┌─ Records supplied
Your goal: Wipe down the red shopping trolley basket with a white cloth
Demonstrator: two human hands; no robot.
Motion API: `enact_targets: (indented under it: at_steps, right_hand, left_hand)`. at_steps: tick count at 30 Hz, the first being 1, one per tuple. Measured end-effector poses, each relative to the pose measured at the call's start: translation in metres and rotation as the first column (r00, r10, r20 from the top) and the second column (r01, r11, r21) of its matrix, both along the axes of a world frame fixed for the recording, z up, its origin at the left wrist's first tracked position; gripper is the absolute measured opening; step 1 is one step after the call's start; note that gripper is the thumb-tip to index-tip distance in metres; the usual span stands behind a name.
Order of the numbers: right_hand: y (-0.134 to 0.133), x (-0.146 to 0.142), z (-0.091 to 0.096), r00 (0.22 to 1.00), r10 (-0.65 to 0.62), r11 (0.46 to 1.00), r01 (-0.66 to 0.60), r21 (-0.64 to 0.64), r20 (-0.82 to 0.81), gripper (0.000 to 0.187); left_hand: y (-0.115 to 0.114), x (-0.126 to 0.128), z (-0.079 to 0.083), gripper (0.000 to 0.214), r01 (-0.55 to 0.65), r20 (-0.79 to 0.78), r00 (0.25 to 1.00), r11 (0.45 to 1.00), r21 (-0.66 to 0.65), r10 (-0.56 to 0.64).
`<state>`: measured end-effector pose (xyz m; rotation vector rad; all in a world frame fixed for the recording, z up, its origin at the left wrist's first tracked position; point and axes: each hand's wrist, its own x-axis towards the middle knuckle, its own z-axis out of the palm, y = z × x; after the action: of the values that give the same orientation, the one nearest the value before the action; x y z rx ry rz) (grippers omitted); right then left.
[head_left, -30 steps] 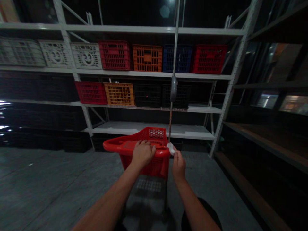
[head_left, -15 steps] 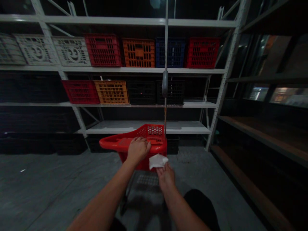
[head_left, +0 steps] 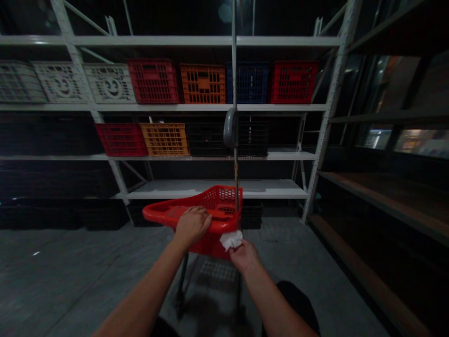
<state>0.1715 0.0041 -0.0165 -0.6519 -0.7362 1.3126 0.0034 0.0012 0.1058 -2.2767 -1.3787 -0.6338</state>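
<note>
Palm down, the left hand (head_left: 192,226) lies on the near rim of a red basket (head_left: 159,215), its fingers curled over the edge and gripping it. The right hand (head_left: 243,255) sits lower and to the right, just under the basket's near right corner. Its thumb and fingers are pinched shut on a crumpled white cloth (head_left: 230,239), which is pressed against the red plastic below the rim. The two hands are near each other but do not touch.

The basket has a mesh wall on the far side and stands raised on dark legs (head_left: 181,290) above a grey floor (head_left: 70,281). It is straight ahead of the person, between them and the racking. A thin pole (head_left: 234,70) runs upright from the basket's right side to the top of the view. A grey sleeve (head_left: 230,127) sits partway up it, and the stretch below that looks rusty. Whether the pole is fixed to the basket cannot be told.

Behind, pale metal racking (head_left: 210,107) carries crates. On the upper shelf stand white crates (head_left: 112,84), then a red crate (head_left: 153,80), an orange crate (head_left: 202,83), a blue crate (head_left: 249,82) and another red one (head_left: 293,80). The shelf below holds a red, an orange and two black ones side by side. Darker shelving (head_left: 386,196) runs along the right side, and dark stacks to the left are too dim to make out.
</note>
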Motion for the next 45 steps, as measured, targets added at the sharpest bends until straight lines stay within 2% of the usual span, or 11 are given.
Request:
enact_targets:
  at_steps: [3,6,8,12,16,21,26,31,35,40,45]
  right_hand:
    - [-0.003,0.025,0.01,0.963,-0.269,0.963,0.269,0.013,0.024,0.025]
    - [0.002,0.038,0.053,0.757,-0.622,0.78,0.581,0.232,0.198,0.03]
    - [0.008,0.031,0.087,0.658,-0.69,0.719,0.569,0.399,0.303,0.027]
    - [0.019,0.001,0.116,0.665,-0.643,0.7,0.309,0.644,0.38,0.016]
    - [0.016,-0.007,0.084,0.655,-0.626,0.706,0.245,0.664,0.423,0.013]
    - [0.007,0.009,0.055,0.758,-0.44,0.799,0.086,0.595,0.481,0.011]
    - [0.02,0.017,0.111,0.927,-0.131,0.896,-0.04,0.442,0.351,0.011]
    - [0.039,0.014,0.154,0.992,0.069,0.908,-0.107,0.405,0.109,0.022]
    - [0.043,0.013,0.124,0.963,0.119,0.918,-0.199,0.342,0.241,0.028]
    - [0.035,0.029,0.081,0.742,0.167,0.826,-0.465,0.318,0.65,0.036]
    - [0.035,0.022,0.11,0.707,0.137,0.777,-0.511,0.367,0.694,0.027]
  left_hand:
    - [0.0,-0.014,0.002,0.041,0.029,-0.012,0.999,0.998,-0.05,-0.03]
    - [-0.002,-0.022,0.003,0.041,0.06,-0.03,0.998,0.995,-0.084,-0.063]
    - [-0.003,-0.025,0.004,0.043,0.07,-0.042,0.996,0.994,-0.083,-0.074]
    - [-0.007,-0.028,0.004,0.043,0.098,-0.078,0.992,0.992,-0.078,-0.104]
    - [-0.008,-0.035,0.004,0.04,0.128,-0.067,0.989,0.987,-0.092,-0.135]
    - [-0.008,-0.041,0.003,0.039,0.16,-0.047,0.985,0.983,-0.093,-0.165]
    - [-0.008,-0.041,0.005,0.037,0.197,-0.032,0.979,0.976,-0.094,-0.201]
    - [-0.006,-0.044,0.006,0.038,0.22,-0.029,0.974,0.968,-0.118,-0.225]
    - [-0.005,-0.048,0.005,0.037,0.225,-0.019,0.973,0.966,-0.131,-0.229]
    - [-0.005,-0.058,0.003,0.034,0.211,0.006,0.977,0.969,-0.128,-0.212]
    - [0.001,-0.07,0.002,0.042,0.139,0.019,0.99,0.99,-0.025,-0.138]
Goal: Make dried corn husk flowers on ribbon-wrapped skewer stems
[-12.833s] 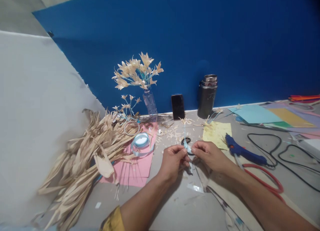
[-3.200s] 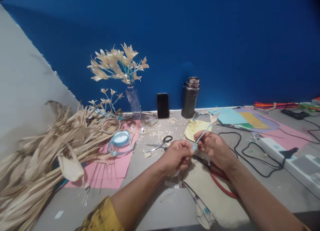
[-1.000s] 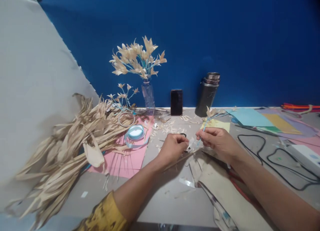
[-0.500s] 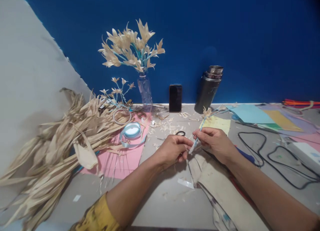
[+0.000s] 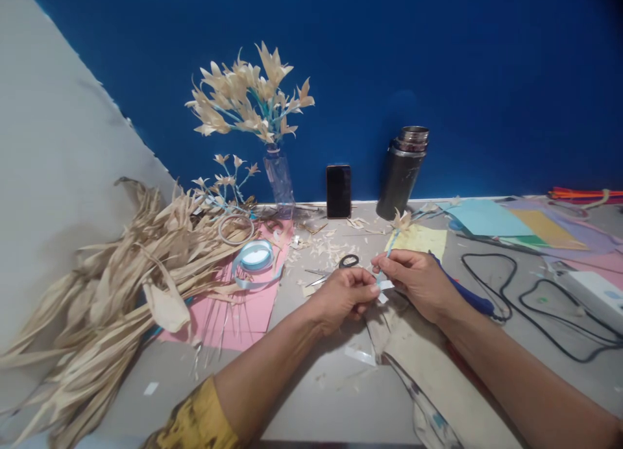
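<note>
In front of the flask (image 5: 403,173), a white strip (image 5: 387,285) now juts sideways; left hand (image 5: 346,294) and right hand (image 5: 413,277) pinch the husk flower (image 5: 402,220), bloom up, slanting toward it.

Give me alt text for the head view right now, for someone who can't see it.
A person's right hand pinches the blue stem of a pale flower above a cluttered table, the left hand at the stem's lower end. To the left lie dried husks and a ribbon roll; behind are a clear bottle of similar flowers, a phone and a flask.
</note>
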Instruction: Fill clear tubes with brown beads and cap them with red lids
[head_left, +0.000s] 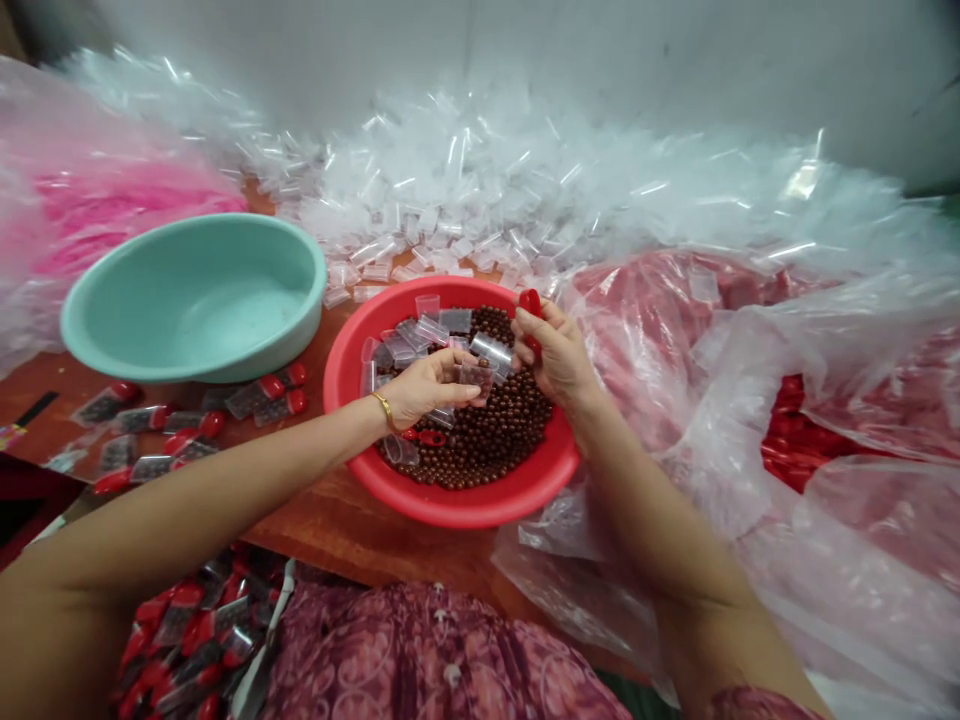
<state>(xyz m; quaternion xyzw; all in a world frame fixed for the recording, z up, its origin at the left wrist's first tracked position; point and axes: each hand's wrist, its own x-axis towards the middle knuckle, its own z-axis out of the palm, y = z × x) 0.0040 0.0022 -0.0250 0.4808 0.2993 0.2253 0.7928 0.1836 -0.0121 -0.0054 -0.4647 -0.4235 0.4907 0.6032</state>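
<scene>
A red basin (450,508) holds many small round brown balls (517,420) and a heap of clear plastic tubes (401,345). Over its middle, my left hand (431,385) is closed on a clear plastic tube (478,378). My right hand (559,350), above the basin's right rim, pinches a red plastic cap (530,305); part of it is hidden behind my fingers. The two hands are a short way apart. Near my left hand a loose red piece (431,438) lies on the balls.
A pale green basin (202,290) stands at the left. Filled tubes with red caps (150,440) lie before it, and more fill a container (199,640) below the table edge. Clear tubes (480,190) are piled along the wall. Plastic bags with red contents (810,430) cover the right.
</scene>
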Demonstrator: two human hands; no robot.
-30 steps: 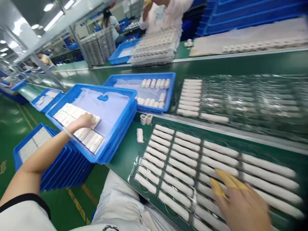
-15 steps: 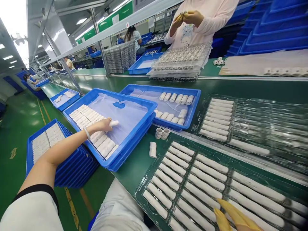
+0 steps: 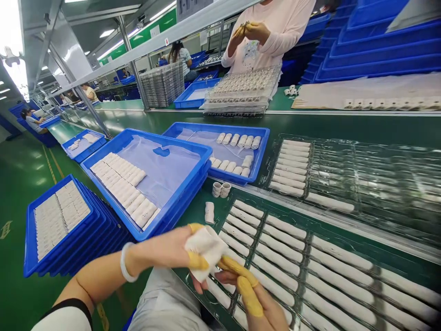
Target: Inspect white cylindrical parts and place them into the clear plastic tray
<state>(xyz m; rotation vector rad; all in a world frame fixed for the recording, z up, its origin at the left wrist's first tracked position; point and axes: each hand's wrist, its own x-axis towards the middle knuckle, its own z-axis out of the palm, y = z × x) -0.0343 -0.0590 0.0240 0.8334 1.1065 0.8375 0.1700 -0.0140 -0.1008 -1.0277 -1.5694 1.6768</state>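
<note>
Yellow finger covers show on both hands. My left hand (image 3: pixel 179 250), with a white band at the wrist, pinches a soft white fabric-like piece (image 3: pixel 206 246) that is blurred by motion. Close beside its lower right edge is my right hand (image 3: pixel 253 289), fingers stretched out and thumb apart; whether a fingertip touches the piece is unclear. Below both hands lies a clear plastic tray (image 3: pixel 303 257) with rows of long white rolls. To the left, a blue tray (image 3: pixel 182 184) lined with translucent sheet holds short white rolls (image 3: pixel 126 191) packed at its left side.
Two short white tubes (image 3: pixel 221 189) stand by the tray, with a single white roll (image 3: pixel 209 213) nearby. Behind are another blue tray (image 3: pixel 260 165) and a partly filled clear tray (image 3: pixel 337 170). Stacked blue trays (image 3: pixel 87 218) stand at left. Across the bench a person (image 3: pixel 257 41) handles small parts.
My left hand has come back from the blue tray with a white piece, toward my body. My right hand has moved left, off the clear tray's rolls, to meet it. The view has shifted slightly.
</note>
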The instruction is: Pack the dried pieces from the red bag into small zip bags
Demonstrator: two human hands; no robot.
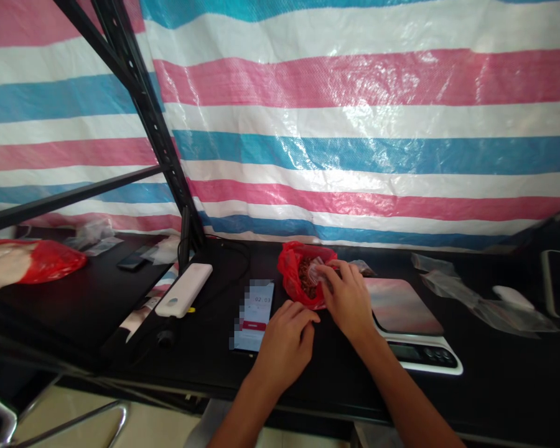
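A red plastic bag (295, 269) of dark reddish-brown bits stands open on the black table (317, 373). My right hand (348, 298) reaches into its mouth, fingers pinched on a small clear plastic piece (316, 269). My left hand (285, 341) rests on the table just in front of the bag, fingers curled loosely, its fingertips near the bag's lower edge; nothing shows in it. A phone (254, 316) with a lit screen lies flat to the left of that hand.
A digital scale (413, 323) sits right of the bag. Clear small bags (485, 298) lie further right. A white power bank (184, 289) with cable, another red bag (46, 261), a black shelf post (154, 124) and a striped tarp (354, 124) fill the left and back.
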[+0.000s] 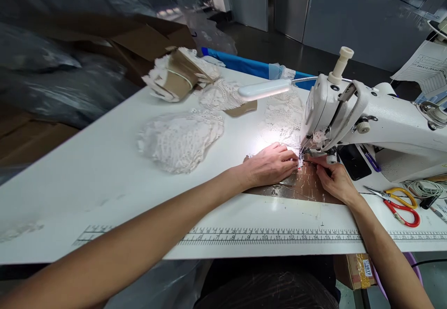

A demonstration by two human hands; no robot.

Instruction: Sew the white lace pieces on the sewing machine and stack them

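Note:
A white sewing machine (391,118) stands at the right, its lamp (263,90) lighting the needle area. My left hand (274,163) lies palm down just left of the presser foot (304,154), fingers close together and slightly bent over white lace fabric (284,118), mostly covering its near edge. On the other side of the foot is my right hand (335,178), its index finger reaching to the foot and its thumb apart below. The index fingertip is partly hidden by the foot. Beneath both hands is a brown, worn cover plate (296,190).
A lace pile (183,141) lies left of my hands, with a tied lace bundle (179,73) behind it. To the right are thread snips (398,202) with red and yellow handles and a black phone (354,162). A printed ruler (265,236) runs along the front edge.

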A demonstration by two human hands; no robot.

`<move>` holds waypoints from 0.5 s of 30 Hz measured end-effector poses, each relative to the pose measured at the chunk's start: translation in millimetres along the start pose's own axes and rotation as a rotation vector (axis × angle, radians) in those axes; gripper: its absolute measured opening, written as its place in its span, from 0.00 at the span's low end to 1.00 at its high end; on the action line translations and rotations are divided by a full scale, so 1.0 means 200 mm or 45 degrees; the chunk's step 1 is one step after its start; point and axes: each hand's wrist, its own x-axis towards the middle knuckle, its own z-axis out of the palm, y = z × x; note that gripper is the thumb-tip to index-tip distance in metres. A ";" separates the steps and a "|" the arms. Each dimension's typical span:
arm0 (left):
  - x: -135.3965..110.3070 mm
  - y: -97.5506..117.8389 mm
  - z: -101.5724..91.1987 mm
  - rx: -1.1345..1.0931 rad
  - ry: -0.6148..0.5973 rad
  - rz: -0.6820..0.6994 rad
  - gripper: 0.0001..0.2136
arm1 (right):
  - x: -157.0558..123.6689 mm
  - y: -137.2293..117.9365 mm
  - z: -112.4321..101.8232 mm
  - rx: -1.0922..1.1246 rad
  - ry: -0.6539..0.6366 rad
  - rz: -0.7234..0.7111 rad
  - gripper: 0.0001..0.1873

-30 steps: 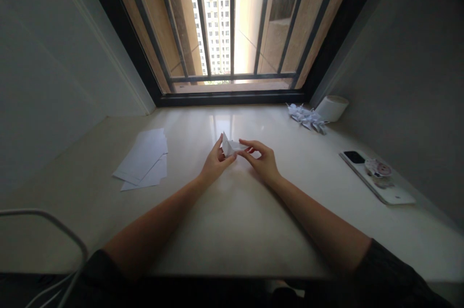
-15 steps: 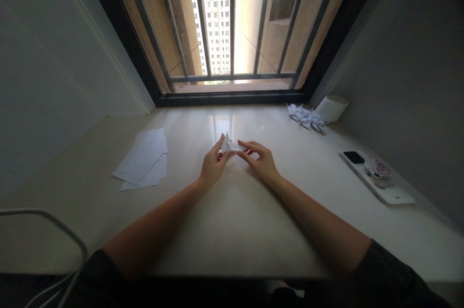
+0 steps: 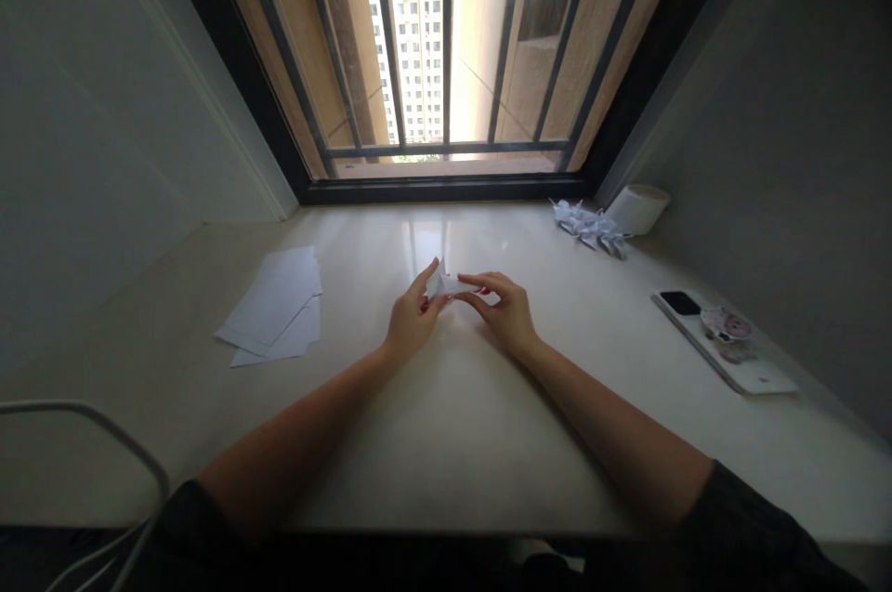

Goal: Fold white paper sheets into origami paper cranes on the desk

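A small piece of folded white paper is held between my two hands, just above the middle of the pale sill. One pointed flap of it stands up at its left end. My left hand grips that end, thumb in front and fingers partly hidden behind the paper. On the other side my right hand pinches the narrow right end between thumb and fingertips. The exact folds are too small to make out.
Loose white paper sheets lie at the left. Several folded paper pieces are heaped at the back right beside a white roll. A phone with a round grip lies at the right. A cable loops at the near left.
The paper's upright flap has tilted slightly to the right, and the left index finger has shifted a little with it. Both hands keep hold; everything else stays in place.
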 end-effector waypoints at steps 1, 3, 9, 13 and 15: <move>0.00 0.00 0.00 0.002 0.003 0.005 0.28 | 0.00 0.00 0.00 -0.009 0.003 0.000 0.15; 0.00 0.00 0.00 0.005 0.007 0.010 0.28 | 0.00 0.00 0.00 -0.026 0.011 0.005 0.15; 0.00 0.01 -0.01 -0.007 0.040 0.028 0.28 | -0.01 -0.01 0.00 -0.059 0.002 -0.043 0.13; -0.01 0.03 -0.01 -0.009 0.022 0.031 0.25 | 0.00 -0.02 0.00 -0.068 0.005 -0.068 0.13; -0.01 0.04 -0.01 -0.015 -0.011 0.018 0.21 | 0.00 -0.03 -0.01 -0.076 -0.001 -0.073 0.13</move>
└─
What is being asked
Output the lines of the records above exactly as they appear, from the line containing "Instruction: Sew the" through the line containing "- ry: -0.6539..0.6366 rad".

Response to this task
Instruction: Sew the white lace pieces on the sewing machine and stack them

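Note:
A white sewing machine (391,118) stands at the right, its lamp (263,90) lighting the needle area. My left hand (274,163) lies palm down just left of the presser foot (304,154), fingers close together and slightly bent over white lace fabric (284,118), mostly covering its near edge. On the other side of the foot is my right hand (335,178), its index finger reaching to the foot and its thumb apart below. The index fingertip is partly hidden by the foot. Beneath both hands is a brown, worn cover plate (296,190).
A lace pile (183,141) lies left of my hands, with a tied lace bundle (179,73) behind it. To the right are thread snips (398,202) with red and yellow handles and a black phone (354,162). A printed ruler (265,236) runs along the front edge.
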
A demonstration by two human hands; no robot.

`<move>` holds waypoints from 0.5 s of 30 Hz measured end-effector poses, each relative to the pose measured at the chunk's start: translation in millimetres along the start pose's own axes and rotation as a rotation vector (axis × angle, radians) in those axes; gripper: its absolute measured opening, written as its place in its span, from 0.00 at the span's low end to 1.00 at its high end; on the action line translations and rotations are divided by a full scale, so 1.0 means 200 mm or 45 degrees; the chunk's step 1 is one step after its start; point and axes: each hand's wrist, its own x-axis towards the middle knuckle, its own z-axis out of the palm, y = z × x; note that gripper is the thumb-tip to index-tip distance in metres. A ";" separates the steps and a "|" the arms. Each dimension's typical span:
arm0 (left):
  - x: -135.3965..110.3070 mm
  - y: -97.5506..117.8389 mm
  - z: -101.5724..91.1987 mm
  - rx: -1.1345..1.0931 rad
  - ry: -0.6148..0.5973 rad
  - rz: -0.6820..0.6994 rad
  - gripper: 0.0001..0.2136
arm1 (right):
  - x: -157.0558..123.6689 mm
  - y: -137.2293..117.9365 mm
  - z: -112.4321..101.8232 mm
  - rx: -1.0922..1.1246 rad
  - ry: -0.6539..0.6366 rad

Nothing else is needed to finish the exercise.